Thanks Henrik, I have a bunch of useless info floating around in my head :lol:

Jürka, you say that everything comes out when you pour the slip out? That's what make me think there is a lack of deflocculant. Here in the US we have ready-made liquid slip available so I have never used dry slip mix. I looked up dry slip mix and the 2 I found DO NOT have the deflocculant added to the dry powder: From the Laguna site "To make liquid slip for casting into plaster molds, these bodies require mixing with water and deflocculants such as soda ash, sodium silicate or dispersal/Darvan". From the Byrne's site "just add the prescribed amount of water and deflocculants (we supply the soda ash and sodium silicate - No Charge)." You might check with your supplier and see if you can find out if it includes the deflocculant or not.
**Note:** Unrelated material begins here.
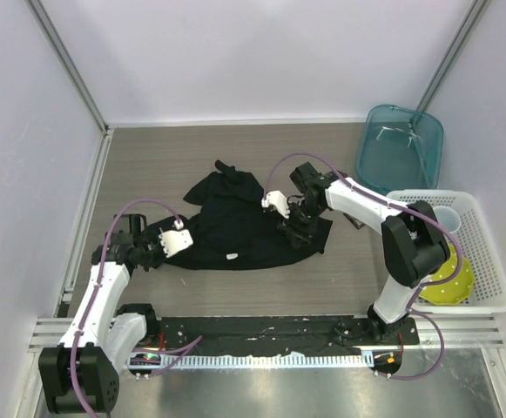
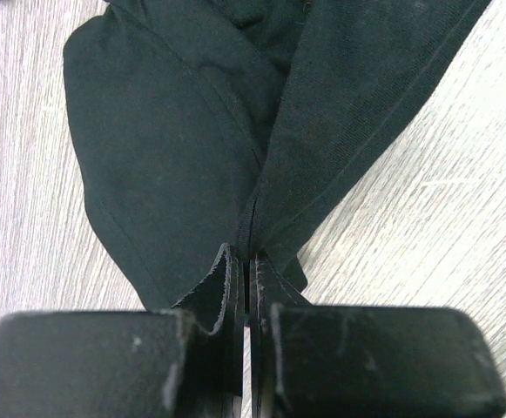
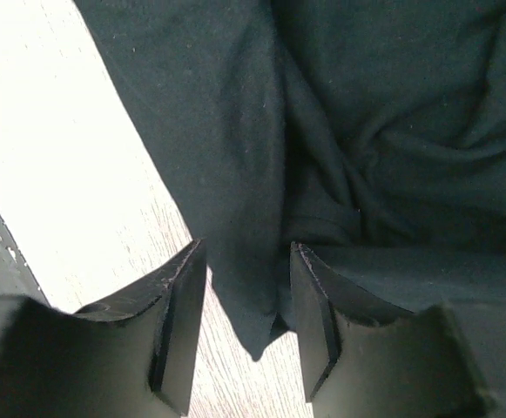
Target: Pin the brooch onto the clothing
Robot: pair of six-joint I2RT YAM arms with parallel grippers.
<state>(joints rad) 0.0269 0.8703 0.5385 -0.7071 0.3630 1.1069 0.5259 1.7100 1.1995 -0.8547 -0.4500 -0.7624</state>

Other than that, the wall thickness would depend on -

  1. The amount of water in the slip mix. I use my slip a little less thick than heavy cream or yogurt. Some people use a viscosity meter, others just "eyeball it"
  2. The amount of time the slip is left in the mold. Probably 1 hour minimum, 2 hours usually gives a nice wall thickness.
  3. The dryness of your plaster mold, it needs to be bone dry.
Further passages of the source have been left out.